Obviiously the best way to prevent a political faction or any small group of people from capturing control of the nation’s educational system is to keep it decentralized into small local units, each with its own board of education and superintendent. This may not be as efficient as one giant super educational system (although bigness is not necessarily efficient, either) but it is far more safe. There are other factors, too, in favor of local and independent school systems. First, they are more responsive to the needs and wishes of the parents and the community. The door to the school superintendent’s office is usually open to any parent who wishes to make his views known. But the average citizen would be hard pressed to obtain more than a form letter reply from the national Commissioner of Education in Washington, D.C. 9

  1. Brigham Young, Journal of Discourses 18:357
  2. Brigham Young, Journal of Discourses, vol. 16, p. 19–20.

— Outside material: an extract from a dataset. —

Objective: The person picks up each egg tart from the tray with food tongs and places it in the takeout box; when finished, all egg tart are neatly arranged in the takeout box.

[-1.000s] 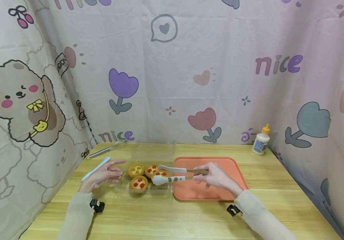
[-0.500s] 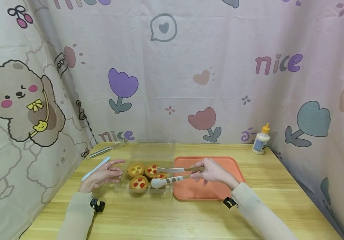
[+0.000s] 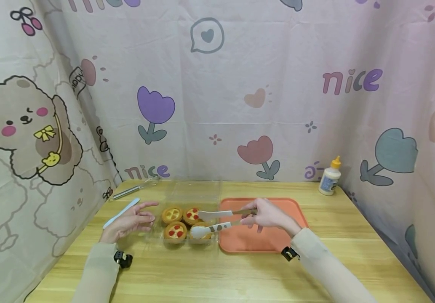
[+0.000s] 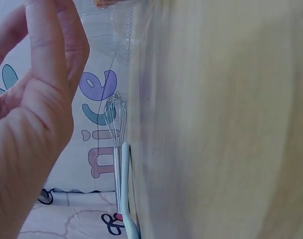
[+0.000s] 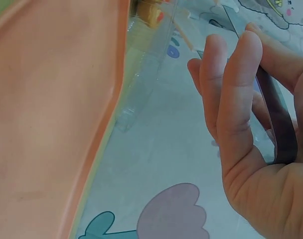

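Note:
My right hand (image 3: 268, 215) grips a pair of tongs (image 3: 217, 215) with white tips and brown handles. Apart from each other, the tips reach into a clear plastic box (image 3: 206, 193) with its lid raised at the back. Several small pizza-like tarts sit inside. The near tip covers part of the front-right tart (image 3: 206, 236); the far tip overlaps the edge of the back-right tart (image 3: 191, 213). At the box's left side my left hand (image 3: 130, 223) has loosely bent fingers around nothing visible; whether they touch the clear wall I cannot tell.
An orange tray (image 3: 266, 244) lies right of the box, under my right hand. Behind my left hand are a pale blue spatula-like tool (image 3: 120, 213) and a whisk (image 3: 134, 189). A glue bottle (image 3: 329, 179) with a yellow cap stands at the back right.
The right hand and tongs have shifted slightly left. The tart between the tips has dropped into the front-right part of the box. My left hand stays in place.

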The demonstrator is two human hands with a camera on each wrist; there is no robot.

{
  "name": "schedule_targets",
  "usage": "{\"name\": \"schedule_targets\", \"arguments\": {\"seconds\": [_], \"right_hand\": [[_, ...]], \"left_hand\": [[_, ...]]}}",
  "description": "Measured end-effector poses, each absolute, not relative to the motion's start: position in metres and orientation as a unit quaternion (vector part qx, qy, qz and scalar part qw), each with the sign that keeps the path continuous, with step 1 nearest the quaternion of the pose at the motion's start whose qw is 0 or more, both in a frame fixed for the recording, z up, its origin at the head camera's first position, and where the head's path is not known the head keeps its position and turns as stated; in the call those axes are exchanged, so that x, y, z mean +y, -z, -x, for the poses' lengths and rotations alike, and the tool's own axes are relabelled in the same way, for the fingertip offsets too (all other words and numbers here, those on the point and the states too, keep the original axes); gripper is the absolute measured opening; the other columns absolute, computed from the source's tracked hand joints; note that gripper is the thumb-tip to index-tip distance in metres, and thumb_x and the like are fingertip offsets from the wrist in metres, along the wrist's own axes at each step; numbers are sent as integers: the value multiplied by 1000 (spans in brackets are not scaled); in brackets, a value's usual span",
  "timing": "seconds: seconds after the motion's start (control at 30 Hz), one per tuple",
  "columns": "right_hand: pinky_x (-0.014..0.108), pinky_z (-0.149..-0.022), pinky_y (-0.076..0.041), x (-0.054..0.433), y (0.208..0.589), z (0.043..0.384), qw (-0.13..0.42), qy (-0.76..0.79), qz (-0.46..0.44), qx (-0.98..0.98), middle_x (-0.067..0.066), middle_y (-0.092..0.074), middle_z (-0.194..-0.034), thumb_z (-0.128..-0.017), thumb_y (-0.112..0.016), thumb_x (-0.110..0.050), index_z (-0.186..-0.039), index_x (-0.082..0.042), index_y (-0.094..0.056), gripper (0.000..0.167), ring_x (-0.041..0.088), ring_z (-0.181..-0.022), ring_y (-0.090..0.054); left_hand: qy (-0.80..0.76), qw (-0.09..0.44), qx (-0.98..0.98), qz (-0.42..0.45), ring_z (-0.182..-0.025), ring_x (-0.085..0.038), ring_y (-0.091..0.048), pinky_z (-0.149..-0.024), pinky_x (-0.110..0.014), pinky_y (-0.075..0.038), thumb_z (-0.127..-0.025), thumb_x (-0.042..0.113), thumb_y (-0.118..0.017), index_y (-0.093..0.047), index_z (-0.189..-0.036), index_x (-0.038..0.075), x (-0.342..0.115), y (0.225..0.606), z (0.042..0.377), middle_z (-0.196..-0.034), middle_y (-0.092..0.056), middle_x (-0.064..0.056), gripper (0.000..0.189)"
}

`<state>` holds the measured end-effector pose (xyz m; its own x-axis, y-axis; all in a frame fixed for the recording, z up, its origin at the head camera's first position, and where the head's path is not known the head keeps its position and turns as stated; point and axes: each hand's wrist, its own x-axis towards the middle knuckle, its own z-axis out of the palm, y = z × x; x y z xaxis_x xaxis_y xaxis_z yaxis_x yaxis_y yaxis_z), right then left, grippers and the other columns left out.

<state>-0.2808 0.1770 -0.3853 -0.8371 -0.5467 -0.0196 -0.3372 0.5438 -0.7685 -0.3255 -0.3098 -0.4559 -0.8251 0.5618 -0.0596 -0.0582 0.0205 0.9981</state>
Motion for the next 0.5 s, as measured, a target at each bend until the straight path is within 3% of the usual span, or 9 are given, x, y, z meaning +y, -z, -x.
{"name": "schedule_targets", "arguments": {"seconds": [0.27,0.33,0.5], "right_hand": [[45,-55,-60,187,393,282,132,431,246,858,15,-73,-87,-89,-73,-26,-118,-12,-71,33,18,-68,-68],[48,-58,-60,190,395,281,133,440,244,854,20,-72,-88,-89,-73,-27,-120,-12,-70,35,23,-69,-68],[56,-62,-59,197,401,279,134,453,243,847,13,-73,-106,-88,-73,-32,-121,-17,-70,36,40,-76,-69]], "left_hand": [[-675,230,677,-185,-91,-14,-68,-83,-35,-60,-99,0,-52,-11,-154,-1,-311,456,326,-98,-69,-3,69],[-676,229,674,-190,-91,-14,-68,-83,-35,-61,-99,0,-52,-12,-154,-1,-311,456,326,-98,-69,-3,68],[-676,230,674,-191,-91,-15,-68,-83,-35,-61,-99,1,-53,-13,-155,0,-312,458,327,-99,-69,-4,69]]}}
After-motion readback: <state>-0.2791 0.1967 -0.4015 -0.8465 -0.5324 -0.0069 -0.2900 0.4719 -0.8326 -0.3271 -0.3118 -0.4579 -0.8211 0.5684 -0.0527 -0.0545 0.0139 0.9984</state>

  3. David O. McKay, “Parental Responsibility,” Relief Society Magazine, Dec. 1962, p. 878. Also printed in the Church News, June 22, 1963.
  4. President David O. McKay, Church News, March 13, 1954
  5. Ezra Taft Benson, Improvement Era, December, 1970. p. 49.
  6. Ezra Taft Benson, The Teachings of Ezra Taft Benson, p. 298; An Enemy Hath Done This, p. 230-31.
  7. Ezra Taft Benson, An Enemy Hath Done This, p. 229.
  8. Ezra Taft Benson, Teachings of Ezra Taft Benson, p. 299; The Red Carpet, p. 178-79.
  9. Ezra Taft Benson, An Enemy Hath Done This, p. 230.